Enterprise’s average distribution yield over its history is roughly 6.2%. The current yield of nearly 6.7% is a touch above the historical average. That suggests you are getting a fair to slightly discounted price, using yield as a rough gauge of valuation. But the real key here is that Enterprise’s distribution has been increased every year for 27 consecutive years, which is about as long as the midstream master limited partnership (MLP) has existed.

What you are getting when you buy is one of the largest owners and operators of energy infrastructure, like pipelines, in North America. These are vital assets that customers pay a fee to use, generating fairly reliable cash flows regardless of what is happening with energy prices.

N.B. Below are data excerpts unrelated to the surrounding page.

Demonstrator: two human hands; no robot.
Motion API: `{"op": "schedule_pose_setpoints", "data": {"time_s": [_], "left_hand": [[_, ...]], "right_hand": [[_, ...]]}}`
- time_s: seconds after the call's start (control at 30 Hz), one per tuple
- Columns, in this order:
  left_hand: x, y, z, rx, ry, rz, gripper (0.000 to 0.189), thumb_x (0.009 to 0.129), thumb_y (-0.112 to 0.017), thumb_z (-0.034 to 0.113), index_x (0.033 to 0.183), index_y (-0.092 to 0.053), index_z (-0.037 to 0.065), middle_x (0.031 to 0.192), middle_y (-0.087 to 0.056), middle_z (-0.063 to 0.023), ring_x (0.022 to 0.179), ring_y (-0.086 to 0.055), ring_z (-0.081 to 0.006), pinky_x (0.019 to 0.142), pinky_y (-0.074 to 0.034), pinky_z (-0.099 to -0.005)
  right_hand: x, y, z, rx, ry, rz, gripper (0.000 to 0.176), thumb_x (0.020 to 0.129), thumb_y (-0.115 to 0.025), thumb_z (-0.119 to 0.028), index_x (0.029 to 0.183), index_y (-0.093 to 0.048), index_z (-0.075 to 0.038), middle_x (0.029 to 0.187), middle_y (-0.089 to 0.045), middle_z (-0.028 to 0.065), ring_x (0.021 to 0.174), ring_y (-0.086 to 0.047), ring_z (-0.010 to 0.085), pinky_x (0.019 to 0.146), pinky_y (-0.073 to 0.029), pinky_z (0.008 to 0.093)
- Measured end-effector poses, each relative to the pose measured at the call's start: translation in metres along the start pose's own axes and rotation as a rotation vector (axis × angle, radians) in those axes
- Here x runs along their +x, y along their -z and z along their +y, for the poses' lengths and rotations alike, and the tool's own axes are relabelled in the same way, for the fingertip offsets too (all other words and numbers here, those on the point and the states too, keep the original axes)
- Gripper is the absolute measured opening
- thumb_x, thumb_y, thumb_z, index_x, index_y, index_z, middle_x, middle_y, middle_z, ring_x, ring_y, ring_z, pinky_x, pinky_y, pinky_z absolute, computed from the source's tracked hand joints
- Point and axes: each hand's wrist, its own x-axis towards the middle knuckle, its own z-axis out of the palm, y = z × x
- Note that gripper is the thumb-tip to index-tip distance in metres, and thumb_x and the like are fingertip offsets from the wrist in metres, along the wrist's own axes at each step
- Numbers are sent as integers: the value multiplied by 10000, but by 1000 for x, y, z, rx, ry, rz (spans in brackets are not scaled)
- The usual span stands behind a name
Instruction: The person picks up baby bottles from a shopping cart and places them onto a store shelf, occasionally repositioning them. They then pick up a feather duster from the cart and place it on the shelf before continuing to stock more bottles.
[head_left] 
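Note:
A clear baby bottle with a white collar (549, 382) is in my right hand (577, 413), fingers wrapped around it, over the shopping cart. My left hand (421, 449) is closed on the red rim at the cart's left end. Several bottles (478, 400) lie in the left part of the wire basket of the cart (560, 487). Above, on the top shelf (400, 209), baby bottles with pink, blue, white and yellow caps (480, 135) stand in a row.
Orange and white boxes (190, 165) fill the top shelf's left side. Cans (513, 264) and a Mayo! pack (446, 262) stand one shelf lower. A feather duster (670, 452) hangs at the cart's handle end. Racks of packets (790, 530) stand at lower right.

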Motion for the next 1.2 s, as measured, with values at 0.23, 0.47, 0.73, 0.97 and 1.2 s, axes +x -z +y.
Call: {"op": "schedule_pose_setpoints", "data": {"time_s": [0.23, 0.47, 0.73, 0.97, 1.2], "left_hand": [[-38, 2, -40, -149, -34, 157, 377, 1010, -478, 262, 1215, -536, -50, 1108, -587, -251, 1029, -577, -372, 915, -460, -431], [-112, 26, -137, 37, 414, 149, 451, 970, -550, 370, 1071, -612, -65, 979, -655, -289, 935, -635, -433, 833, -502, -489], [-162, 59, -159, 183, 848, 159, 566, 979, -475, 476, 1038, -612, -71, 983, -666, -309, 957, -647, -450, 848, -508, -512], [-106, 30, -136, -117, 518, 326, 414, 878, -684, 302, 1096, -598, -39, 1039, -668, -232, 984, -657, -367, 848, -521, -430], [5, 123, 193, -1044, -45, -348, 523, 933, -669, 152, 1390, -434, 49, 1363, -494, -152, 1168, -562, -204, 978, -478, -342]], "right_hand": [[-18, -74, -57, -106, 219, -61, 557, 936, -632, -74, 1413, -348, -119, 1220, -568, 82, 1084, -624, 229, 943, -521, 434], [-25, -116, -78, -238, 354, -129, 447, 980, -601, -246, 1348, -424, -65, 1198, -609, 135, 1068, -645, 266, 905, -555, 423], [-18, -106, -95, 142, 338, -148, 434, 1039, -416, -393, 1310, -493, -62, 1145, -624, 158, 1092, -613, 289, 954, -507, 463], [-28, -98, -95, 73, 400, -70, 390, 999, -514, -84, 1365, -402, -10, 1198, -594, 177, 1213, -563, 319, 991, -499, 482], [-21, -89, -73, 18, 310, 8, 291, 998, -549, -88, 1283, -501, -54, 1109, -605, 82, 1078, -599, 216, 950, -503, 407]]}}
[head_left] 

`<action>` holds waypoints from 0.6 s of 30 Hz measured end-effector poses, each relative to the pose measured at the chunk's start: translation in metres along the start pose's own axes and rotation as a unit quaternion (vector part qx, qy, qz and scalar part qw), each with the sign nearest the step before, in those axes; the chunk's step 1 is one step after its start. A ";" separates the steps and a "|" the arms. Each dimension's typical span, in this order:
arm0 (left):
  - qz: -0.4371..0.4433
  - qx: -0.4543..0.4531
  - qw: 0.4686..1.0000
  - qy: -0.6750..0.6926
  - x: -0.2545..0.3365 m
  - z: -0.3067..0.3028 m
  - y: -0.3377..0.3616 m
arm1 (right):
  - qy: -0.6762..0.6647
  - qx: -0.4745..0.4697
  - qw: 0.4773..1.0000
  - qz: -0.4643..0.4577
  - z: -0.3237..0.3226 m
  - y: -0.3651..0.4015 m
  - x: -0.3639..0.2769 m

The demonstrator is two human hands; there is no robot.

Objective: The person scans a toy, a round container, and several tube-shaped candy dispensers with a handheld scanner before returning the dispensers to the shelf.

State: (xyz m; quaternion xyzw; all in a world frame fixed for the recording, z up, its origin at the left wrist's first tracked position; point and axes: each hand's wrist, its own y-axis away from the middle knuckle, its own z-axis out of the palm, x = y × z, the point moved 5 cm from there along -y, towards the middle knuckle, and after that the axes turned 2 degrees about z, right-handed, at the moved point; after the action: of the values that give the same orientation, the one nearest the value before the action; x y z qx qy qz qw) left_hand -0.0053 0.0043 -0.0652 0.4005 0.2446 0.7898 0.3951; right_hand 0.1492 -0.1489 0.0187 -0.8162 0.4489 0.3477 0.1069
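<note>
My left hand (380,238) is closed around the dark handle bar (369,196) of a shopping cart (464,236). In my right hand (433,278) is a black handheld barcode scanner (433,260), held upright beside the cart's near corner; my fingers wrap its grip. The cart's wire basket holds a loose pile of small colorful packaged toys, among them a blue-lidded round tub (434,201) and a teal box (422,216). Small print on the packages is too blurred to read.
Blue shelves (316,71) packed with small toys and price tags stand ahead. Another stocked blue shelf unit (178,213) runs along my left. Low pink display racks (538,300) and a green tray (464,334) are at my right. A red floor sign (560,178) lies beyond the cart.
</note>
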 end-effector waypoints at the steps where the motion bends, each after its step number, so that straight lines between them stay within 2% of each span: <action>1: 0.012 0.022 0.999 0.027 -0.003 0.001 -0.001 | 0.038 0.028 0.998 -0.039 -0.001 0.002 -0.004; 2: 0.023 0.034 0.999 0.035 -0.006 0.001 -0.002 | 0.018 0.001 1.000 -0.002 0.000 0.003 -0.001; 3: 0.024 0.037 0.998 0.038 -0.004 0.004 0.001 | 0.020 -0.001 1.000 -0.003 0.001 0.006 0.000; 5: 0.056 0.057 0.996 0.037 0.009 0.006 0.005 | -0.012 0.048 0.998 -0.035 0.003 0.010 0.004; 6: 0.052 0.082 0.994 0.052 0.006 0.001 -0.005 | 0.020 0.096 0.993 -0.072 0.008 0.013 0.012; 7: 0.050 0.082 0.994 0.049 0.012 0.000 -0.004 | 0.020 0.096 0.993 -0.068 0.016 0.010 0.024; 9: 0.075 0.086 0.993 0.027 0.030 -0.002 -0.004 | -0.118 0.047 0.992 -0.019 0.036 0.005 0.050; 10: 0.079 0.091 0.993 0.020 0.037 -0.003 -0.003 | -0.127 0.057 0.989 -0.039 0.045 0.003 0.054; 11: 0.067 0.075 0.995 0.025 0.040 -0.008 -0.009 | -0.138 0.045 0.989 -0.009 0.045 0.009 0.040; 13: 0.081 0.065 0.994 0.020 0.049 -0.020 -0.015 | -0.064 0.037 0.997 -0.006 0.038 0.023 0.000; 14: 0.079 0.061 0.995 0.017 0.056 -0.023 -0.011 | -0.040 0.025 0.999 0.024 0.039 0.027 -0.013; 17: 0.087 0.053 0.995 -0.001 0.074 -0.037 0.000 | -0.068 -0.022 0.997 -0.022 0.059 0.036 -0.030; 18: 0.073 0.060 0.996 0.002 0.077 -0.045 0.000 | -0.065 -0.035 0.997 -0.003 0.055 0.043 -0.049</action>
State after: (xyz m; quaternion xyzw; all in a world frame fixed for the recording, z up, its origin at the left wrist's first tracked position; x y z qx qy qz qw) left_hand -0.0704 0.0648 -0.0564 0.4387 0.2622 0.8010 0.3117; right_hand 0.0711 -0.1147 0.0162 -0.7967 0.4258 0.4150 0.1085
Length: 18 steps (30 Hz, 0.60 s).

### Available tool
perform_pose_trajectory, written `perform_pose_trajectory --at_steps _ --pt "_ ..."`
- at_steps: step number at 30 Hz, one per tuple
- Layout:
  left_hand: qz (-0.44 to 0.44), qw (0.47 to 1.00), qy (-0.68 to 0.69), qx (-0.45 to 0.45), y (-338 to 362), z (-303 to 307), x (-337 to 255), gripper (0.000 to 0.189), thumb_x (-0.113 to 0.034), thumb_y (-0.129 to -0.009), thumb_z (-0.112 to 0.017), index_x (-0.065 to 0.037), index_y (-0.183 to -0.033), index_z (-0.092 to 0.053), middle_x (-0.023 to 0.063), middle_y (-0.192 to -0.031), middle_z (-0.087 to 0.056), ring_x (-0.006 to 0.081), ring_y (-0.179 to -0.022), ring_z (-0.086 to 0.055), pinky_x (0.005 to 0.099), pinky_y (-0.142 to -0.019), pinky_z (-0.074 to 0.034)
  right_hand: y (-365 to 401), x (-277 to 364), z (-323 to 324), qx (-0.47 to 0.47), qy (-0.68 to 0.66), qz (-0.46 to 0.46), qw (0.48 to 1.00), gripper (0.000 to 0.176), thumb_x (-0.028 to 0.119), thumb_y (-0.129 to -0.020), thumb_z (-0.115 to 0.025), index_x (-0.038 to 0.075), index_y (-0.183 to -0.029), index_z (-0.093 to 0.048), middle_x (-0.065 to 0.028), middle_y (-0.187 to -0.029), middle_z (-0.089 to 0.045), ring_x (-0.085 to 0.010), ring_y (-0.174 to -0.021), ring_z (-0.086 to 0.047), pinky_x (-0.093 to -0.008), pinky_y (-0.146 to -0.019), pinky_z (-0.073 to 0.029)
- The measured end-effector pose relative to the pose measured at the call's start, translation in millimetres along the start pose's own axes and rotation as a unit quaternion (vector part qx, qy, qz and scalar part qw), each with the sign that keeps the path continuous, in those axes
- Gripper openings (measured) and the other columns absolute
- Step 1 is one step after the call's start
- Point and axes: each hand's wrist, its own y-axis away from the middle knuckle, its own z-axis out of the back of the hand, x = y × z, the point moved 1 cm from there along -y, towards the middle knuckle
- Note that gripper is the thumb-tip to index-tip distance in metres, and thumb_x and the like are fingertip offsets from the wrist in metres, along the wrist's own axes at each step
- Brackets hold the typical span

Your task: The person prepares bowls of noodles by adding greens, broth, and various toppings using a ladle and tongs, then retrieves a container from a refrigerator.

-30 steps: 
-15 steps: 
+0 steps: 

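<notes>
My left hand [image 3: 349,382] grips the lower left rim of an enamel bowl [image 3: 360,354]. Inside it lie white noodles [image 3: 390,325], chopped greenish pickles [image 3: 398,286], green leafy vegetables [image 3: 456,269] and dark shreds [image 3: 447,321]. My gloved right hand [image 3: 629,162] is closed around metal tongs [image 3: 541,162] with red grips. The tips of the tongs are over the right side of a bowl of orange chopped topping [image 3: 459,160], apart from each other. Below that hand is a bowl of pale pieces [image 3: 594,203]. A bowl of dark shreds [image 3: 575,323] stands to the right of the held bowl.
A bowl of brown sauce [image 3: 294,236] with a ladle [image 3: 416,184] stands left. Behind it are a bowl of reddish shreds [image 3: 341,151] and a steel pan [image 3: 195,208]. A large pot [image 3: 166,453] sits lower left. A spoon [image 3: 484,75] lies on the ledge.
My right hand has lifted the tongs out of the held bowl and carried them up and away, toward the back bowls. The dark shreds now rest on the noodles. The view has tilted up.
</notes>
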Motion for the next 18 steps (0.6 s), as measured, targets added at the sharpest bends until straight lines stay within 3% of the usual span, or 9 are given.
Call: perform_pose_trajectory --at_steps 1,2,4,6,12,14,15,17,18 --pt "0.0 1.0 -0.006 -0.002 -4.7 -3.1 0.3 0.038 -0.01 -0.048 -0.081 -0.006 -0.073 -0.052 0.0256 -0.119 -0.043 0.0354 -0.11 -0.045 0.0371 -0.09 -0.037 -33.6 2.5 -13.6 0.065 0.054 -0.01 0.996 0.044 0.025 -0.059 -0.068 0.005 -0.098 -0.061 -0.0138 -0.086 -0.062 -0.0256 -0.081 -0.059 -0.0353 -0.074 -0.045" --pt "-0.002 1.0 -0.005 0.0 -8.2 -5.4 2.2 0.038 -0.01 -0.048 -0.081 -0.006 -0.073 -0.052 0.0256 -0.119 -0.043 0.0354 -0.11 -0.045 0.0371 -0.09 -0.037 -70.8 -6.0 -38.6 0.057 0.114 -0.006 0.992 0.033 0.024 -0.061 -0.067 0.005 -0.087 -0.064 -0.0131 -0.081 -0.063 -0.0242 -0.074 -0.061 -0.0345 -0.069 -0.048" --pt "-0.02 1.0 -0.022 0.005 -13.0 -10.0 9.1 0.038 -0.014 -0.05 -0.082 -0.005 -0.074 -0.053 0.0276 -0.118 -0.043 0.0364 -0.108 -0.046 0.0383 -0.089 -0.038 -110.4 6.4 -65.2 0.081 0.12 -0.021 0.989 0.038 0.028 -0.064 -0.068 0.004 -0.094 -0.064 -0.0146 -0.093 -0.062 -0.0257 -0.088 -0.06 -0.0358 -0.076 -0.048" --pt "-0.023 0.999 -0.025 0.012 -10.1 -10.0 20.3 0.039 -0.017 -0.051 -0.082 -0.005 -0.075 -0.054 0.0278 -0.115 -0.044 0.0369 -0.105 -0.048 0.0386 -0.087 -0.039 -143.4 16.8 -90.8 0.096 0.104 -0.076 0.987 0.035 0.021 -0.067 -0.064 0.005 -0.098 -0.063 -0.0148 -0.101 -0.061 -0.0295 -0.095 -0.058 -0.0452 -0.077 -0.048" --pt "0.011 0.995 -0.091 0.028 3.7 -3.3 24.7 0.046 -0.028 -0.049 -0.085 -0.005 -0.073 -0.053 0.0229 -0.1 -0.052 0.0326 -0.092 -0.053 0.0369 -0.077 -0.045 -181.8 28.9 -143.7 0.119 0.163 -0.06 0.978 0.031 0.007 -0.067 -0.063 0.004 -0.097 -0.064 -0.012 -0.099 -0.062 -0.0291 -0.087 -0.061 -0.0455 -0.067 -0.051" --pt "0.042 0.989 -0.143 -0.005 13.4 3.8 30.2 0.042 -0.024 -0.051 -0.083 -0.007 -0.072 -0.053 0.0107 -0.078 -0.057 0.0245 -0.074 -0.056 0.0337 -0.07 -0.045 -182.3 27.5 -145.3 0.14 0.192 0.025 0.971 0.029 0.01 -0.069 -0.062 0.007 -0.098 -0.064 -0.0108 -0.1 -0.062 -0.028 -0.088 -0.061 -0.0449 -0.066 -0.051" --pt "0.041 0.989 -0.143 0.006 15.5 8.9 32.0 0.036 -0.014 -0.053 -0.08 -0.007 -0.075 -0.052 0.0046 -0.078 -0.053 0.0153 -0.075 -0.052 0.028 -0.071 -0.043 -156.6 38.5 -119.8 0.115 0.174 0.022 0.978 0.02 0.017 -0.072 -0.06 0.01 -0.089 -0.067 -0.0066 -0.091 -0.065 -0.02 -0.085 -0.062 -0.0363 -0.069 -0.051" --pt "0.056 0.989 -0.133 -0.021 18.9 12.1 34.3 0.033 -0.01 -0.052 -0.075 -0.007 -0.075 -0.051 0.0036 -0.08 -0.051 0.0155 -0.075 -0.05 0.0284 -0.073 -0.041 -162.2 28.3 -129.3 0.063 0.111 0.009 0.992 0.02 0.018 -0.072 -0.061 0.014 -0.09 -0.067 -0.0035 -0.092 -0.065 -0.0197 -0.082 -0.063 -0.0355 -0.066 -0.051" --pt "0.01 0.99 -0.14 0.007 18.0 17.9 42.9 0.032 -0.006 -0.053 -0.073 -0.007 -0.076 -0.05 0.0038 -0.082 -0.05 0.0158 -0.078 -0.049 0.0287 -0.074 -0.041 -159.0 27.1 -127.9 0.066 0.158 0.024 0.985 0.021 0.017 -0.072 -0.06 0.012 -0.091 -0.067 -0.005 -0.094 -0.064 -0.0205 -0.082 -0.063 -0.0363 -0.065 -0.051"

Although the yield is likely to make up most of your return over time, conservative income investors should find Enterprise a very compelling opportunity. An investment-grade-rated balance sheet adds to the safety, as does the fact that the distribution is covered by around 1.7x with distribution cash flow.

A happy person with money raining down around them.
Image source: Getty Images.

Bank of Nova Scotia is a turnaround story, but one that is very low risk. Yet you can still collect an attractive 4.6% dividend yield from this Canadian banking giant. Interestingly, the bank has paid a dividend continually since 1833, which is a streak closing in on 200 years. This is not a fly-by-night dividend stock.

However, even good companies go through hard times. Right now, Bank of Nova Scotia, also known as Scotiabank, is rejiggering its business to improve its profitability and growth prospects. That involves shifting away from less profitable operations in Central and South America and refocusing on Mexico and the United States. The good news is that the company’s Canadian banking foundation remains strong, so there’s a backstop here to keep the business trucking along while the revamp plays out.